[PATCH v2] cpufreq: intel_pstate: Rework iowait boosting to be less aggressive

From: Rafael J. Wysocki
Date: Thu Feb 07 2019 - 06:52:22 EST


From: Rafael J. Wysocki <rafael.j.wysocki@xxxxxxxxx>

The current iowait boosting mechanism in intel_pstate_update_util()
is quite aggressive, as it goes to the maximum P-state right away,
and may cause excessive amounts of energy to be used, which is not
desirable and arguably isn't necessary too.
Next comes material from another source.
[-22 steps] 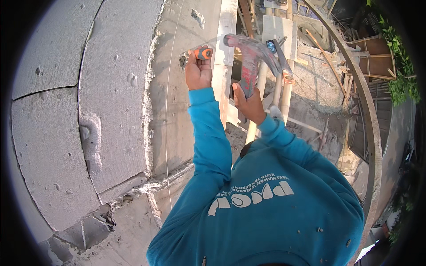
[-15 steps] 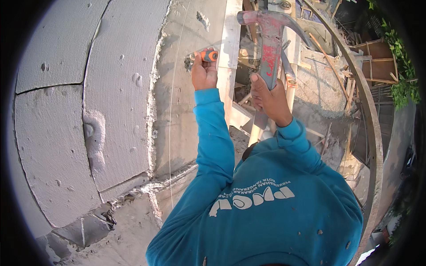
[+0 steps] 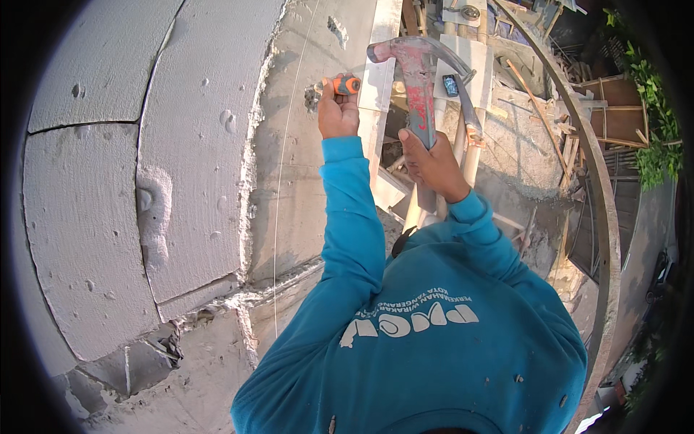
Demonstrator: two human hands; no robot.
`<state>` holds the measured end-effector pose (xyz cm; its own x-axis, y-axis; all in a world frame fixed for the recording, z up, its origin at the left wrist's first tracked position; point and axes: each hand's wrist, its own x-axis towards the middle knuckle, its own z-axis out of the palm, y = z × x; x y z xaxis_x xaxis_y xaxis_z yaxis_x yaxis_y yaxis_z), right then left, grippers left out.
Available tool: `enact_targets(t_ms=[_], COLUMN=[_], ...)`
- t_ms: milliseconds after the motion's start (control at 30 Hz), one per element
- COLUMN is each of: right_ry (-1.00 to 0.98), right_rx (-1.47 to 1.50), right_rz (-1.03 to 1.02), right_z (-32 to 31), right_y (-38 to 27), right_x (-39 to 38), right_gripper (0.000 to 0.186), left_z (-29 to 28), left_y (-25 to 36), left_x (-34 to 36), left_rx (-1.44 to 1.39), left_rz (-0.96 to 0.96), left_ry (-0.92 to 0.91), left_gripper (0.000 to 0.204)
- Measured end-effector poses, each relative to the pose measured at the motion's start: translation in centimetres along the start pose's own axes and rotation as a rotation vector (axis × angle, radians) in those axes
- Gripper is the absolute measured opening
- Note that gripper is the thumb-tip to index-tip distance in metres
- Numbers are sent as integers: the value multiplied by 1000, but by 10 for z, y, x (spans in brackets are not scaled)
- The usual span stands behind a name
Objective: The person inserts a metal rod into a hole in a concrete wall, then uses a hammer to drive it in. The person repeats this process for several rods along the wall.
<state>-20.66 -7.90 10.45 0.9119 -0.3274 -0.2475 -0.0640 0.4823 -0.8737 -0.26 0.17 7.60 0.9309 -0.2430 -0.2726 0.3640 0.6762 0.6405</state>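
Note:
My left hand point(image 3: 338, 117) is closed round a screwdriver-like tool with an orange-and-black handle point(image 3: 347, 85). Its butt end points right, toward the hammer; the blade end is at a rough broken hole point(image 3: 311, 97) in the grey concrete wall point(image 3: 296, 181), and the tip cannot be made out. In my right hand point(image 3: 439, 168) is a claw hammer point(image 3: 419, 90), gripped by its shaft with the thumb along it. The worn red-and-grey head is raised, its striking face to the left and its claw to the right. A gap separates hammer and handle.
Pale block masonry point(image 3: 195, 159) covers the left, with a thin string point(image 3: 276, 239) running along the concrete. Below on the right are a bamboo pole point(image 3: 473, 155), boards and a small dark device point(image 3: 450, 85). A curved bar point(image 3: 611, 231) passes along the right side.
The hammer has moved left and slightly down, nearer the handle. My left hand keeps its hold at the hole. The dark device has come into sight beside the hammer.

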Motion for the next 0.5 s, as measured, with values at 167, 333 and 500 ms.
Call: enact_targets(t_ms=[167, 333, 500], right_ry=[75, 304, -9], right_rx=[345, 111, 109], right_rz=[-929, -623, 64], right_z=[3, 28, 6], right_y=[-93, 35, 8], right_x=[-23, 39, 7], right_gripper=[32, 34, 38], left_z=[5, 7, 6], left_y=[6, -1, 3], left_x=[3, 11, 5], left_rx=[-62, -81, -5], left_rz=[31, 6, 4], left_ry=[0, -31, 35], left_gripper=[33, 34, 32])
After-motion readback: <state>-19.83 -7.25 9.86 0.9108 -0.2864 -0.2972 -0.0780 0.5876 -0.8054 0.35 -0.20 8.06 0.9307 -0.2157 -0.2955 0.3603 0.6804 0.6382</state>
Follow commit a5a0809bc58e ("cpufreq: schedutil: Make iowait boost
more energy efficient") that reworked the analogous iowait boost
mechanism in the schedutil governor and make the iowait boosting
in intel_pstate_update_util() work along the same lines.

Signed-off-by: Rafael J. Wysocki <rafael.j.wysocki@xxxxxxxxx>
---

-> v2:
* Follow the Doug's suggestion and drop the immediate jump to
max P-state if boost is max. The code is simpler this way and
the perf impact should not be noticeable on average.

---
drivers/cpufreq/intel_pstate.c | 36 ++++++++++++++++++------------------
1 file changed, 18 insertions(+), 18 deletions(-)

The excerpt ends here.